Elizabethan theatres were very different to the theatres we know today. There was no special lighting available nor curtains, and scene switchovers could have been quite arduous for the actors. Thus, perhaps the most pragmatic purpose for the scene is that it would allow the characters, specifically Macbeth and Lady Macbeth, to change costumes and prepare for the following scene.

However, it is unlikely that Shakespeare haphazardly inserted this scene simply for practicality, for we see very similar occurrences of such comedic moments in his other tragedies: ‘Hamlet’ – with the gravediggers that follows Ophelia’s suicide – and the humorous interjections of Lear’s Fool in ‘King Lear’. Therefore, the porter scene is probably intended as a piece comic relief, which offers some respite from the otherwise dark material of ‘Macbeth’. Alike the gravediggers in ‘Hamlet’ and the speeches of the Fool in ‘King Lear’, the Porter’s nonsense verbatim aims to relieve the tension and heightens the tragic elements by contrast, making it an important part of the play.
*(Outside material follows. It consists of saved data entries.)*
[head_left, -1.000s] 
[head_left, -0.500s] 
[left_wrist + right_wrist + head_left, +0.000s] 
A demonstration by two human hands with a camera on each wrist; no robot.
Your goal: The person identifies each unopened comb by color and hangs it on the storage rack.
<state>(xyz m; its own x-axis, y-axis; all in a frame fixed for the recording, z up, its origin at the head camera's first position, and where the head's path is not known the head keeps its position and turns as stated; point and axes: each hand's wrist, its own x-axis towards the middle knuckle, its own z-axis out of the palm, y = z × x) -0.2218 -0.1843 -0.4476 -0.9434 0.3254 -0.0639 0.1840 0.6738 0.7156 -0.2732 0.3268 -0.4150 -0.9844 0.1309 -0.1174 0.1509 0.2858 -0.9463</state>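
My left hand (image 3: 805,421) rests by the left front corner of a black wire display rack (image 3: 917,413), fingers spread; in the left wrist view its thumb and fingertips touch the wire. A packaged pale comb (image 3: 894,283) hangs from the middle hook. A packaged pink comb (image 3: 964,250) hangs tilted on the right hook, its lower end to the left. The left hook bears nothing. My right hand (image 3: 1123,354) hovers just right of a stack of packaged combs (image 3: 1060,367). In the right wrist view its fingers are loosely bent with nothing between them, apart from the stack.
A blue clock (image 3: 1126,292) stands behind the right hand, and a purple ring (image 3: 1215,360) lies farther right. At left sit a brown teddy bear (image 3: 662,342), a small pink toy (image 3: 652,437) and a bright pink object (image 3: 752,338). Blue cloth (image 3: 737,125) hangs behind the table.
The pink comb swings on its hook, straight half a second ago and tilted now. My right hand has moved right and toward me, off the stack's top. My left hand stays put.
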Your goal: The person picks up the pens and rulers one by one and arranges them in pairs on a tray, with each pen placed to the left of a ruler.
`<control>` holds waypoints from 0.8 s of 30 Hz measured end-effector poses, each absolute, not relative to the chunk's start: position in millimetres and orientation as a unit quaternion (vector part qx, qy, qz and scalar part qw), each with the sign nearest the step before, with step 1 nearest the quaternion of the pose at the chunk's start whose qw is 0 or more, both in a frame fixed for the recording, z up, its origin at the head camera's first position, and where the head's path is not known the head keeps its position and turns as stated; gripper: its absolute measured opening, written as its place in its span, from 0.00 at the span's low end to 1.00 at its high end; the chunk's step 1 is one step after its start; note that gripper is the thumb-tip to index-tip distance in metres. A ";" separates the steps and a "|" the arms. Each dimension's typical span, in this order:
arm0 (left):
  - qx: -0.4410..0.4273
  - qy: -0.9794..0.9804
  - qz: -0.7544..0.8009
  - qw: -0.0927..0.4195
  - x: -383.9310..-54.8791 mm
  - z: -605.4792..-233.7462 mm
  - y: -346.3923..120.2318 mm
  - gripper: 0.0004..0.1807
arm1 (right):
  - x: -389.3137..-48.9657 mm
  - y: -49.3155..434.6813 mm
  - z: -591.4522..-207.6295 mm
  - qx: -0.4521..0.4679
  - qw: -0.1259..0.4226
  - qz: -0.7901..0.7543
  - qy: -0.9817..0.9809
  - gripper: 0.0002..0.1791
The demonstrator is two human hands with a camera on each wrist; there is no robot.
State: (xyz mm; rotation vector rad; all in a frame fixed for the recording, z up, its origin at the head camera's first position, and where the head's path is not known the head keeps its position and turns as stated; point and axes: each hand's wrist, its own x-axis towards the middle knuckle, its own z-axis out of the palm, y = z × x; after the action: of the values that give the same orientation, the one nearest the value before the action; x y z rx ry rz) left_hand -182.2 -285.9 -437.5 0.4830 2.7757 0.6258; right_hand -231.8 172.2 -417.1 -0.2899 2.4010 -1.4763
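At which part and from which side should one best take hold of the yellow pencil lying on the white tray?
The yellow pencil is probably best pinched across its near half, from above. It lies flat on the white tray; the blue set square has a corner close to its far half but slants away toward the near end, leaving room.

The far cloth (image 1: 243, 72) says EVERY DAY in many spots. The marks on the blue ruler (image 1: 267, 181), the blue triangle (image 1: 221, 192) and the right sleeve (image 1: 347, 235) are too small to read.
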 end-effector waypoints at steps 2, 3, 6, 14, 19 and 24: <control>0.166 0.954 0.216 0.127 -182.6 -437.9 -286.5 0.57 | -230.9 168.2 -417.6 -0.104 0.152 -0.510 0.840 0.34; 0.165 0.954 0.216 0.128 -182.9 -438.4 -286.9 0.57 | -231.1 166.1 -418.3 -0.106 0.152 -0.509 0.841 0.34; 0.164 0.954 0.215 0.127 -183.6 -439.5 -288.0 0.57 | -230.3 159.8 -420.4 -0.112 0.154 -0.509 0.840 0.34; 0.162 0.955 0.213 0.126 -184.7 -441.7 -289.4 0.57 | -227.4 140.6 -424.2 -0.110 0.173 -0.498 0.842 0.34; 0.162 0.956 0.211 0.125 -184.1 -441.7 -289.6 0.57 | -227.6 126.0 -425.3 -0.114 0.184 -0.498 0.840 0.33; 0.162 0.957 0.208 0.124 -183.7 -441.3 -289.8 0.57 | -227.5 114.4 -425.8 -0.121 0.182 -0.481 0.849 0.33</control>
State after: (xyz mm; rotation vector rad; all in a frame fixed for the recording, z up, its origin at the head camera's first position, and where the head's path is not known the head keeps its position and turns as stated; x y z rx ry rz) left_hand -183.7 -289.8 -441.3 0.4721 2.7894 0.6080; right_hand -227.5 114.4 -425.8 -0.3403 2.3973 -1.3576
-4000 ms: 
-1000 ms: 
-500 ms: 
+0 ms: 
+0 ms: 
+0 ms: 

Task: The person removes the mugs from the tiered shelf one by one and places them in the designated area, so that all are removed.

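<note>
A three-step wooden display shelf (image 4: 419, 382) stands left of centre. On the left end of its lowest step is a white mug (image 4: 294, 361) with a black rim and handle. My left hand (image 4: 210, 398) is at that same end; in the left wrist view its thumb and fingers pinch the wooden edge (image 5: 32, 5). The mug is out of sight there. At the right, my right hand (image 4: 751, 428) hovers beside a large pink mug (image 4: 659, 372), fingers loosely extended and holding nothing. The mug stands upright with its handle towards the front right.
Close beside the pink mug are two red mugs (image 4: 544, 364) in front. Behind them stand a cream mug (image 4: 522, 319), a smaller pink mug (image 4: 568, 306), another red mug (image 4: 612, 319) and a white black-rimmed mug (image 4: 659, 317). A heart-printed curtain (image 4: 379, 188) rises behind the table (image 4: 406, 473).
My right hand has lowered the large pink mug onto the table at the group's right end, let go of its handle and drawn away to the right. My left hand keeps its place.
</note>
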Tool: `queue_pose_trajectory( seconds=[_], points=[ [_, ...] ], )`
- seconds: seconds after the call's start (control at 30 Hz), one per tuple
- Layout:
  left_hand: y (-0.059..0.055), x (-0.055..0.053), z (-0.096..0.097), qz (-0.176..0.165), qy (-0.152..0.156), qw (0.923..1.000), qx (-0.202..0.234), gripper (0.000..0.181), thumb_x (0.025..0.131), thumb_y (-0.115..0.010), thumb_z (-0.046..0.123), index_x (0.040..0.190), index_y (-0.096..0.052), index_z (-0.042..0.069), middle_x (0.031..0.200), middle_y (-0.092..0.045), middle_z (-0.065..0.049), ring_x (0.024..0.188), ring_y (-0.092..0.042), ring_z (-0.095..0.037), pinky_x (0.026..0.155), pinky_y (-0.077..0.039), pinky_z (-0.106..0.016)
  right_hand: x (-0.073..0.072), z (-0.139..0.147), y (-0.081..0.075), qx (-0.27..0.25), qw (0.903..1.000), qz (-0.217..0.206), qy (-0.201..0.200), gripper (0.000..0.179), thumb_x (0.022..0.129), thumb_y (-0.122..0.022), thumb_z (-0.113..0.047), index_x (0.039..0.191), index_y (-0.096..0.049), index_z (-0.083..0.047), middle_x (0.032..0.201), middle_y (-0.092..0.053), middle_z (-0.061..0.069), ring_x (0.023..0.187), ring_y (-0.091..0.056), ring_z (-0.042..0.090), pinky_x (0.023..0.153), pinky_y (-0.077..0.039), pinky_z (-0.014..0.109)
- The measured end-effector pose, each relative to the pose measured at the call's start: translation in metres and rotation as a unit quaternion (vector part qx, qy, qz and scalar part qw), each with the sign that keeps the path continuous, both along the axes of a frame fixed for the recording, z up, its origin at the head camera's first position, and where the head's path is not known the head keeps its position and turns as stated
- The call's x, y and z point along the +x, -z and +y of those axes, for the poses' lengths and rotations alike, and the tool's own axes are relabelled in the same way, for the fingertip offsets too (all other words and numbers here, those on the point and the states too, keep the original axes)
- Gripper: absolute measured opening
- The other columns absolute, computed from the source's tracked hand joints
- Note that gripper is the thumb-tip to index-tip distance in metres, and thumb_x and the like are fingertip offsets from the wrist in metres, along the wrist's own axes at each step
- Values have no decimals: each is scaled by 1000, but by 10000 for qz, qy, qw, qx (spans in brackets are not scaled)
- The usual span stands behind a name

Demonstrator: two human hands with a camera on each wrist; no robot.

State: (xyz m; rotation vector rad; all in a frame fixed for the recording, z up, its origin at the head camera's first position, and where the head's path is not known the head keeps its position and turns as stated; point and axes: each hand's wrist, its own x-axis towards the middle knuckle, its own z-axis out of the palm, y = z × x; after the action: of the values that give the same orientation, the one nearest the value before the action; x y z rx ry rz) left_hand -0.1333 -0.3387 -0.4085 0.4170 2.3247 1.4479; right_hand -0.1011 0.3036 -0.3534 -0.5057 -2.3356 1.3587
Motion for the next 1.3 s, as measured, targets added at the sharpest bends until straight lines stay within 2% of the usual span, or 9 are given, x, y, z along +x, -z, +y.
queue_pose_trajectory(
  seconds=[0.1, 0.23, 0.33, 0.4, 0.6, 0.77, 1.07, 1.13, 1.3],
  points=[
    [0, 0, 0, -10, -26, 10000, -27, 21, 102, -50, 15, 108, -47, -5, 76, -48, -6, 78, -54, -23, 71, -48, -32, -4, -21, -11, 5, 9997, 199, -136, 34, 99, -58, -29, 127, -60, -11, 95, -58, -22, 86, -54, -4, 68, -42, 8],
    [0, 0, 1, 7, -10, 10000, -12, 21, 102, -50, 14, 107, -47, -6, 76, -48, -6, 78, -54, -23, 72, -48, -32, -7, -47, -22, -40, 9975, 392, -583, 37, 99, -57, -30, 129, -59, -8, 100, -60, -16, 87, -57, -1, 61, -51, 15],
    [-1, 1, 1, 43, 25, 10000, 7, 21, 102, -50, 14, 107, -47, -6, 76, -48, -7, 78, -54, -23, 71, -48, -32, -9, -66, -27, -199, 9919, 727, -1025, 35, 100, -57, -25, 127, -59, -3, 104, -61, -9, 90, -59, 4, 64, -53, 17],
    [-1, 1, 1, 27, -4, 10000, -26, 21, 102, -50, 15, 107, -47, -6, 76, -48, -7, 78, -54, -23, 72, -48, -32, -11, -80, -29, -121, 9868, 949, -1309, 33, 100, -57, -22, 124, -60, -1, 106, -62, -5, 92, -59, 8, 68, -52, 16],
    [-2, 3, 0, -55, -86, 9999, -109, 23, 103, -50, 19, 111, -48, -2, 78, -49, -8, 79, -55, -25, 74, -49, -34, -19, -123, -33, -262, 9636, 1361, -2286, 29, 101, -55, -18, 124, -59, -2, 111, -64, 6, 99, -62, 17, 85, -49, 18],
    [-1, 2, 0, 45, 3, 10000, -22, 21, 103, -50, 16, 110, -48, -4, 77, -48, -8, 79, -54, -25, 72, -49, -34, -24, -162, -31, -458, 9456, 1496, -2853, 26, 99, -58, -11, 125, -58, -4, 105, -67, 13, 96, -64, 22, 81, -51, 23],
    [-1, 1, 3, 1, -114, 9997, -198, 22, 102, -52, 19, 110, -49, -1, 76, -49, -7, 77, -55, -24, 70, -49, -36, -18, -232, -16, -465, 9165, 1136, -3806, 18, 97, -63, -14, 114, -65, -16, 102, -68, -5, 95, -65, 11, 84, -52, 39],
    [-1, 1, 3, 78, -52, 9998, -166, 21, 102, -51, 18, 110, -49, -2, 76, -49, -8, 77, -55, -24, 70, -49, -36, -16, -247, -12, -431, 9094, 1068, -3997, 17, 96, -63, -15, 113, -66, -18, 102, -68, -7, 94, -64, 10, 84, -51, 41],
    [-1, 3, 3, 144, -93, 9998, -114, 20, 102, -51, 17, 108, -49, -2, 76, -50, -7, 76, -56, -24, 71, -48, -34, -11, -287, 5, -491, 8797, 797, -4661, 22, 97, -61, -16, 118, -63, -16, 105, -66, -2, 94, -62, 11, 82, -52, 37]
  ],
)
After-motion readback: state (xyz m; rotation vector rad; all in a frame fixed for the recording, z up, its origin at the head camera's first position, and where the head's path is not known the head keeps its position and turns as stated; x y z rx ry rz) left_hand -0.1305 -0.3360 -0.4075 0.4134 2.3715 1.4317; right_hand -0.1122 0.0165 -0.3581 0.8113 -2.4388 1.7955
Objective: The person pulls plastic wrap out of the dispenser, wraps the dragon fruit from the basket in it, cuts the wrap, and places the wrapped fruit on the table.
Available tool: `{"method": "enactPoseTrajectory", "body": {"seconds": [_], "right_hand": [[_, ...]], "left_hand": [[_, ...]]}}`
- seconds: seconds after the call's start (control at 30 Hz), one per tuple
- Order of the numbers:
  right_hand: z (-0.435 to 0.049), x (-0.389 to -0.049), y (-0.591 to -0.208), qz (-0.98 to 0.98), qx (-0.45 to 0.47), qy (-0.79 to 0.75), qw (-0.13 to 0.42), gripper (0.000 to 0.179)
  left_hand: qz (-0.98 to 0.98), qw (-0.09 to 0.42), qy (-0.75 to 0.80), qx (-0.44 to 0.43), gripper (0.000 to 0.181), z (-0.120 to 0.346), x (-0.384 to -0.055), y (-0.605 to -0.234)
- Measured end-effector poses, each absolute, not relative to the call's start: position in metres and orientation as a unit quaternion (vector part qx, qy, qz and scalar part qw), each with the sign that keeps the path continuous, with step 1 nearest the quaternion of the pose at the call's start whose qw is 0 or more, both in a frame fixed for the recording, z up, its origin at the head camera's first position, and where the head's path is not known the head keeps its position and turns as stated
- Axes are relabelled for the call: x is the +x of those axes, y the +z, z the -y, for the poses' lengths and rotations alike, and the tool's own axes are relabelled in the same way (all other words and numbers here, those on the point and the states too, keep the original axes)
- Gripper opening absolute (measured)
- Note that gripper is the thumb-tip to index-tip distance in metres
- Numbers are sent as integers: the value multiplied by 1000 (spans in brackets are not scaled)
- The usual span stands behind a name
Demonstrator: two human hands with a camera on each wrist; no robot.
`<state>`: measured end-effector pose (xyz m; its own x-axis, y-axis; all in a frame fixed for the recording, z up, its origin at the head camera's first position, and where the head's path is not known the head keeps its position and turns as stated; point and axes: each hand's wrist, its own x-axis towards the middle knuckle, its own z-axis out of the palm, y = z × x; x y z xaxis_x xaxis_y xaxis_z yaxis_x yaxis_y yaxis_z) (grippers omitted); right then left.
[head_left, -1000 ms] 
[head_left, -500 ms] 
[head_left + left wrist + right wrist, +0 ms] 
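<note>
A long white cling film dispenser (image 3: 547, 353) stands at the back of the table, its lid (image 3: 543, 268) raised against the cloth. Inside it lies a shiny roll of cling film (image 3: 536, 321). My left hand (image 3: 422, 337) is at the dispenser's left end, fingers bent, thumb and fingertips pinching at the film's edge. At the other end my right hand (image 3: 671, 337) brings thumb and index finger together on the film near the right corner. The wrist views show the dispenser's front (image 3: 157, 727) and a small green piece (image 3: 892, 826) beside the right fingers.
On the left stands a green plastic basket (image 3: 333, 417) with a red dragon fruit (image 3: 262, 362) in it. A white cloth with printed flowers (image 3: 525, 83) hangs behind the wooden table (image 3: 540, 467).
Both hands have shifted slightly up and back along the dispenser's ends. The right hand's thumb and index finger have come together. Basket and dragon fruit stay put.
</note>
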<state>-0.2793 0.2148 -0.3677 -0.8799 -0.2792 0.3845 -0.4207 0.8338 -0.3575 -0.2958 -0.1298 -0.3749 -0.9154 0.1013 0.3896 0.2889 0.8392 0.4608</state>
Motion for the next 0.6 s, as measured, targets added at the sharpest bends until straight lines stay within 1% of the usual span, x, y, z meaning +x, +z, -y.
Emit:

Another reason as to why the scene is important is that it displays normality in the midst of the calamitous story of ‘Macbeth’. It shows the audience that there are other characters in the world in which the play takes place, that live their own lives – work and drink and have fun – in spite of all the happenings concerning Macbeth and the other main characters. This is significant because it reminds the audience that amidst the conflict surrounding the Throne, there is a country to be run. It leads to further question the role of the monarch and whether Macbeth, as a soldier...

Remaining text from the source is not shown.